Cyclists depart from Christie Pitts Park for the ninth annual Bells on Bloor bike ride.

Cyclists ring bells on Bloor

Bike lane debates across Toronto are far from over but recent progress gave the public a reason to celebrate

Hundreds of cyclists made their way to Christie Pitts Park on Sunday to welcome the Bloor Street Pilot Bike Lanes project, approved by city council in May.

“This is our ninth annual ride and this year we’re celebrating the installation of the bike lanes,” said Albert Koehl, founder of Bells on Bloor. “But it’s also a way of transitioning into the bigger fight, which is we want bike lanes across Bloor-Danforth.”

New bike lanes that stretch from Shaw Street to Avenue Road along Bloor Street West were installed by the city in August.
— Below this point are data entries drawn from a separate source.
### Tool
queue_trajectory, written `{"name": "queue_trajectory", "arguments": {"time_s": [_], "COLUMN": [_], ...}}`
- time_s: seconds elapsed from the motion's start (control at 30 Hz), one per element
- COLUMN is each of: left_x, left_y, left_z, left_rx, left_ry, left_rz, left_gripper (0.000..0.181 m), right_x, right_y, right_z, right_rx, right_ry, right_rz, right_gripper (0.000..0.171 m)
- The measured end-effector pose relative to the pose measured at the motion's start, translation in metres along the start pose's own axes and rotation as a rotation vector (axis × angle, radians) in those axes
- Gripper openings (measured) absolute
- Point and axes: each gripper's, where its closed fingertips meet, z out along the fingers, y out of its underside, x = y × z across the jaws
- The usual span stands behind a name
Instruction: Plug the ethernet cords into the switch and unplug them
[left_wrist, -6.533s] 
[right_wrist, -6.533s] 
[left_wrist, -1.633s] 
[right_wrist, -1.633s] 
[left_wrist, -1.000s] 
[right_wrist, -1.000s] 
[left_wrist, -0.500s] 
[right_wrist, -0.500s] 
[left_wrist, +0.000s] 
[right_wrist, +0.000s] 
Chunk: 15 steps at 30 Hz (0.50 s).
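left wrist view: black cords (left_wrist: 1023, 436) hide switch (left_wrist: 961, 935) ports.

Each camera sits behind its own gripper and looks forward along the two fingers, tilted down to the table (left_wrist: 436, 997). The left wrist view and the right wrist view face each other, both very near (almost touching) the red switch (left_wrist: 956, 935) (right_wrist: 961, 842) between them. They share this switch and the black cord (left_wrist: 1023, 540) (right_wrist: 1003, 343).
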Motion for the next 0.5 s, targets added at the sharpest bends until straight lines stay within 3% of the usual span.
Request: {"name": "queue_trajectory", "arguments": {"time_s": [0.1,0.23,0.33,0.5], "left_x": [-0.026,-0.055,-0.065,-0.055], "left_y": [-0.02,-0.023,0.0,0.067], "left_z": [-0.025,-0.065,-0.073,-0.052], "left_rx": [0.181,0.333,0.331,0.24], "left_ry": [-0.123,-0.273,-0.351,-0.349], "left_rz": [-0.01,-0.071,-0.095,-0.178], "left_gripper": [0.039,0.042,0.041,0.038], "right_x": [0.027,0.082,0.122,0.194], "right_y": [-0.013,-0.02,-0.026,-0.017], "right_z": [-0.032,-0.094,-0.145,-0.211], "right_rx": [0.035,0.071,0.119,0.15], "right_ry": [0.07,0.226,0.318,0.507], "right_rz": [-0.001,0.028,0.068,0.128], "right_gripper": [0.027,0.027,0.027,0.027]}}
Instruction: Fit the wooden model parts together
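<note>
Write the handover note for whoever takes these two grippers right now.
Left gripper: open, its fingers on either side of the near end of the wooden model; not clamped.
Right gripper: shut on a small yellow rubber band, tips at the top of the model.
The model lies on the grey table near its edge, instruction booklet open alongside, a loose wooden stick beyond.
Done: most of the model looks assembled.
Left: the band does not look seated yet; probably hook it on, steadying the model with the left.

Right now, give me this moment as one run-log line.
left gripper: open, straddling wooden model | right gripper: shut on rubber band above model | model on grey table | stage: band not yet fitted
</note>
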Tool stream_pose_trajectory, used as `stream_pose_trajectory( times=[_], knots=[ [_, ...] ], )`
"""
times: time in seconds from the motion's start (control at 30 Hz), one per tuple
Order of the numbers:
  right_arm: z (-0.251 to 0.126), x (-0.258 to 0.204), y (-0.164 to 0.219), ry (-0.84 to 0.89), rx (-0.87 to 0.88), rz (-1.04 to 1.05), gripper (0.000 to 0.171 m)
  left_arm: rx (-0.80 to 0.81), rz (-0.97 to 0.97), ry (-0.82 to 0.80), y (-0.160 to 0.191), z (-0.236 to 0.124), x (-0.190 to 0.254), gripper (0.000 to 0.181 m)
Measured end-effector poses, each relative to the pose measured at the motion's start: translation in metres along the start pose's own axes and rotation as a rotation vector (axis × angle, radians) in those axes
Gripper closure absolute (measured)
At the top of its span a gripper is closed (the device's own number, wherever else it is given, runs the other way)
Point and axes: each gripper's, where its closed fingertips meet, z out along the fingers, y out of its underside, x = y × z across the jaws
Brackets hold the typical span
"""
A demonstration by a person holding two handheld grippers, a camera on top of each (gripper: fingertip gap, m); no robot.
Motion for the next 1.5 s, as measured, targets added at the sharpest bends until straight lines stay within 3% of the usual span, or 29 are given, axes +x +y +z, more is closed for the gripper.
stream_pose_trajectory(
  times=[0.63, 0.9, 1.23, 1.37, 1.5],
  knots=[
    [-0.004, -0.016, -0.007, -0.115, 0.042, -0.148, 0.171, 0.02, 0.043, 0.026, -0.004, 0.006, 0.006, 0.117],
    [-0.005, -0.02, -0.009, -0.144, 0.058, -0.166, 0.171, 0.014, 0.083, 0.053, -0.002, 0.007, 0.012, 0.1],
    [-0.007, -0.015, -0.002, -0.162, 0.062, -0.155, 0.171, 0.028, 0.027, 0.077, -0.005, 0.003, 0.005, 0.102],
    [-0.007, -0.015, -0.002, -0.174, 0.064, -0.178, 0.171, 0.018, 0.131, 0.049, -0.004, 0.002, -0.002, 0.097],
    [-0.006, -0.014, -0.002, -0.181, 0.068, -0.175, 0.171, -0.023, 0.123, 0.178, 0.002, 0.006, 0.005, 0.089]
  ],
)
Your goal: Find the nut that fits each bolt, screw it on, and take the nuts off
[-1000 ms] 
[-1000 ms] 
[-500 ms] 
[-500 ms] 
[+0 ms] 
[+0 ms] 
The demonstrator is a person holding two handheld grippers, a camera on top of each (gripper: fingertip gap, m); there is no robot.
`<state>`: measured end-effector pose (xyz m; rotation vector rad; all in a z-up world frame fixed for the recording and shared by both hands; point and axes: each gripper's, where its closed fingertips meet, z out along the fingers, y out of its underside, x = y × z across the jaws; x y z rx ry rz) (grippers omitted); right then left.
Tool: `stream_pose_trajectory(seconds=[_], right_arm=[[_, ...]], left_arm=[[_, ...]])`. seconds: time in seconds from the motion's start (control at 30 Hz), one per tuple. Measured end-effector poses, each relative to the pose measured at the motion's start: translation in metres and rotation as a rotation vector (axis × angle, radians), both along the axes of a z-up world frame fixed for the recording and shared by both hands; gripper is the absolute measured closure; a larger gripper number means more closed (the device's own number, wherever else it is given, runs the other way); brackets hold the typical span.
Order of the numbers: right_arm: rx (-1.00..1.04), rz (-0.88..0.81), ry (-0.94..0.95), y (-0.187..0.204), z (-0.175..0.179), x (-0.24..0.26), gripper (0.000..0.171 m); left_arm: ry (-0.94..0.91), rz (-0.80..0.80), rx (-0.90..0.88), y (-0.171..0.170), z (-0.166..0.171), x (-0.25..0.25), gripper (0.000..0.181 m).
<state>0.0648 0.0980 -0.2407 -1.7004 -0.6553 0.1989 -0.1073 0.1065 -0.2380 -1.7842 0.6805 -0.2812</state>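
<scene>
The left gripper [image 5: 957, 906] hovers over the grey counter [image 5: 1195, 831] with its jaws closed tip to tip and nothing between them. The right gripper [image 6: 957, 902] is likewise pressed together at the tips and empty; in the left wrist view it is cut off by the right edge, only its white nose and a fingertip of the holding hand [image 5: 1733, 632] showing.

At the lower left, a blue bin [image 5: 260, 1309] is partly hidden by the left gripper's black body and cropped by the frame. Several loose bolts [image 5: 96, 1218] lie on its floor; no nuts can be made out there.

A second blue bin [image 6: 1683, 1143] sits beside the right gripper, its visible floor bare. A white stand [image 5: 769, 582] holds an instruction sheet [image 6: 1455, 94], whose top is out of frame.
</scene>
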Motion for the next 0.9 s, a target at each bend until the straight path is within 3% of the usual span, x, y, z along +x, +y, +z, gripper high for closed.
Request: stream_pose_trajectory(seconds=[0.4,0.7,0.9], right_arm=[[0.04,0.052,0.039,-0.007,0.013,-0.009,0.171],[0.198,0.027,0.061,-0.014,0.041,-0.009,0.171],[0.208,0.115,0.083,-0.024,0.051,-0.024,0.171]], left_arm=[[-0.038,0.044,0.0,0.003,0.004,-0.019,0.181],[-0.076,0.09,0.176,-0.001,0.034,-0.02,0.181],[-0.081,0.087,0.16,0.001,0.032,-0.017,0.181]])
They have since been greeted with support by some of the public.

“Before the bike lanes went in, there were about 3,500 cyclists counted at Bloor and Spadina,” Koehl says. “We counted 6,100 in a one day period, a 75-percent increase since the bike lanes were put into effect.”

Dennis Valera, a Parkdale-Trinity resident, came across the event on Facebook and decided to get involved. “I also noticed the bike lanes during Open Streets last Sunday and came to show support today.”

Bells on Bloor is a community group that formed in 2007. The group sees bike lanes as a transformational opportunity to get more people riding, both east-west and north-south. Along with advocating for the use of bike lanes and slower speed limits, it also works with other groups, including Cycle Toronto.

City councillor Joe Cressy came to show his support by reminding attendees that if you can put a bike lane on Bloor Street, you can put a bike lane anywhere. “This is what a 21st-century city looks like,” he said. “This will make it better for the environment, local businesses, and help alleviate congestion, because every person not in a car is better for all of us.”

To make the Bloor Street pilot a permanent fixture, Bells on Bloor is encouraging the public to contact city councillors about safety concerns, fears and experiences, and the City’s liability.

Other reasons to ride

Angela Bischoff formed Take the Tooker in 2005 in honour of her late partner, environmental activist Tooker Gomberg, with a vision of having a bicycle expressway from Mississauga to Scarborough, along the Bloor-Danforth corridor.

“When I ride with Bells on Bloor, I say ‘Take the Tooker!'” Bischoff says. “But most other people here aren’t aware of that history, that this joint campaign has been going on for many years.”

She continues to work alongside Bells On Bloor to make this vision a reality.